Reputation: 8933

Regular expression to transform brackets and nested brackets when inside a markup

I want to write a regex that can remove the brackets surrounding [cent]

String input1 = "this is a [cent] and [cent] string" 
String output1 = "this is a cent and cent string"

But if it is nested like:

String input2="this is a [cent[cent] and [cent]cent] string"
String output2="this is a cent[cent and cent]cent string"

I can only use replaceAll on the string so, how do I create the pattern in the code below ? and what should the replacement string be ?

Pattern rulerPattern1 = Pattern.compile("", Pattern.MULTILINE);
System.out.println(rulerPattern1.matcher(input1).replaceAll(""));

Update: nested brackets are well-formed and can be only two levels deep, like in case 2.

Edit: If this is the string "[<centd>[</centd>]purposes[<centd>]</centd>]"; then OUPTUT should be <centd>[</centd> purposes <centd>]</centd> .. basically if the brackets is between centd begin and end leave it there or else remove

Upvotes: 1

Answers (5)

Ro Yo Mi

Reputation: 15010

Description

This regex would replace the brackets based on having space on only one side of the bracket.

regex: (?<=\s)[\[\]](?=\S)|(?<=\S)[\[\]](?=\s)

replace with empty string

enter image description here

Summary

Sample 1
- Input: this is a [cent[cent] and [cent]cent] string
- Output this is a cent[cent and cent]cent string
Sample 2
- Input: this is a [cent[cent] and [cent]cent] string
- Output this is a cent[cent and cent]cent string
Sample 3
- Input: [<cent>[</cent>] and [<cent>]Chemotherapy services.</cent>]
- Output [<cent>[</cent> and <cent>]Chemotherapy services.</cent>]

To address the edit on the question this expression will find:

[<centd>[</centd>] and replaces them with <centd>[</centd>
[<centd>] or [</centd>], and removes just the outer square brackets
all other square brackets are retained

regex: \[(<centd>[\[\]]<\/centd>)\]|\[(<\/?centd>)\]

replace with: $1$2

enter image description here

Sample 4
- Input: [<centd>[</centd>]purposes[<centd>]</centd>]
- Output <centd>[</centd>pur [T] poses<centd>]</centd>

Upvotes: 6

grepit

Reputation: 22392

You can use java matcher to transform brackets.
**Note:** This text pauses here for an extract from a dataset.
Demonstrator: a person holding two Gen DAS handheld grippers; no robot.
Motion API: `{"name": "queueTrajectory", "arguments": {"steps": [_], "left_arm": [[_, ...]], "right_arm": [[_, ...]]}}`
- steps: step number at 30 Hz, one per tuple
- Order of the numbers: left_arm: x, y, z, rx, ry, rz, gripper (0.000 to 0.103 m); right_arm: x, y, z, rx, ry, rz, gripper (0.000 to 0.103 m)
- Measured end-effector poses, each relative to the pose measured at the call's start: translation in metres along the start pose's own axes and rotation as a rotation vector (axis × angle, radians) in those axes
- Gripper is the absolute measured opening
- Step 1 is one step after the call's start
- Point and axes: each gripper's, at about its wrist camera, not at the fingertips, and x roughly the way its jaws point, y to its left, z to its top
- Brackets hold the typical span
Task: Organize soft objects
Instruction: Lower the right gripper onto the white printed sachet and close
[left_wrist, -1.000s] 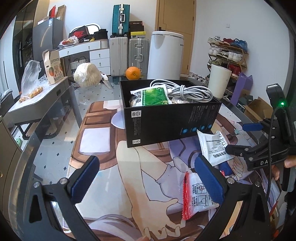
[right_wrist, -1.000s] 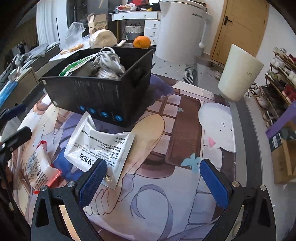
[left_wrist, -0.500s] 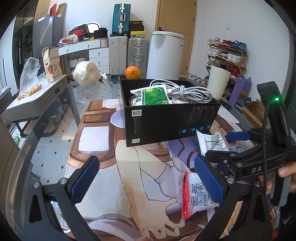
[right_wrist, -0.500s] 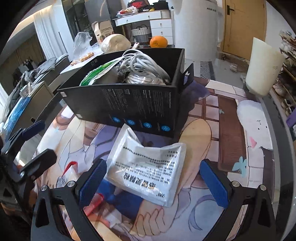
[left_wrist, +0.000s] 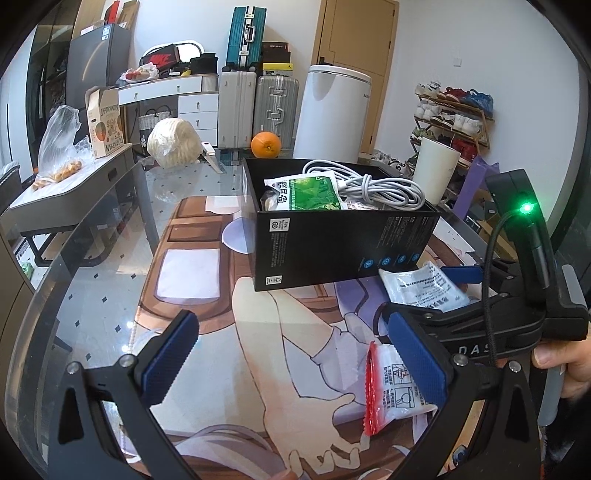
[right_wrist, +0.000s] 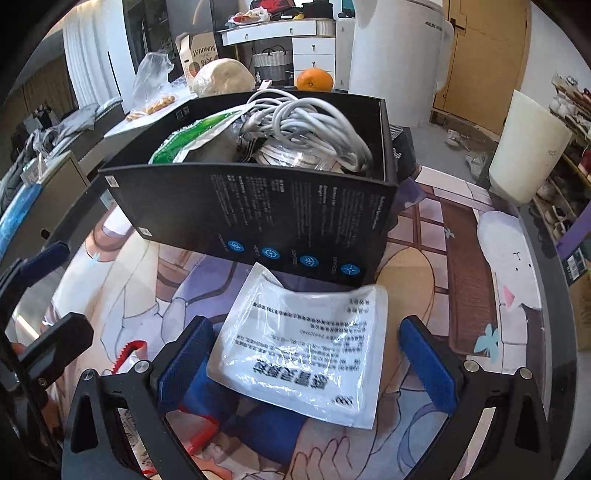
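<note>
My right claw (right_wrist: 304, 363) is spread wide, both blue pads clear of anything, with the white pouch (right_wrist: 306, 347) lying flat on the mat between and just ahead of them. Its far edge touches the foot of the black box (right_wrist: 258, 210).

The pouch is a glossy plastic sachet, flat and square-cornered, black print on white, film wrinkled and catching glare. I judge it light, limp and slick, and it should sag when lifted by one edge. Best hold looks like the near edge or a near corner, pinched across the sealed seam where the film is doubled; a grab at the middle would likely just skate over the face.

My left claw (left_wrist: 295, 362) is also spread, nothing between its pads. Just inside its right pad lies a second pouch (left_wrist: 391, 387), white with a toothed red strip down one side, same soft film, slightly puffed.

The box ahead of both claws is stiff matte cardboard, open-topped, already holding a coil of white cable (right_wrist: 310, 125) and a green packet (left_wrist: 314, 192). There is little room left on top, so I expect the pouch to rest on the pile.
</note>
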Motion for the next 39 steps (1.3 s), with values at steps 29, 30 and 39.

I did the one for you below:

         String input = "this is a [cent[cent] and [cent]cent] string";
         Pattern p = Pattern.compile("\\[((?:[^\\[\\]]++|\\[[^\\[\\]]*+\\])*+)\\]");
         Matcher m = p.matcher(input);

Upvotes: -1

nhahtdh

Reputation: 56829

Assumptions

From the question, the assumption is that there are no more than 2 levels of nesting brackets. It is also assumed that the brackets are balanced.

I further makes the assumption that you don't allow escaping of [].

I also assume that when there are nested brackets, only the first opening [ and the last closing ] brackets of the inner brackets are preserved. The rest, i.e. the top level brackets and the rest of the inner brackets are removed.

For example:

only[single] [level] outside[text more [text] some [text]moreeven[more]text[bracketed]] still outside

After replacement will become:

onlysingle level outsidetext more [text some textmoreevenmoretextbracketed] still outside

Aside from the assumptions above, there is no other assumption.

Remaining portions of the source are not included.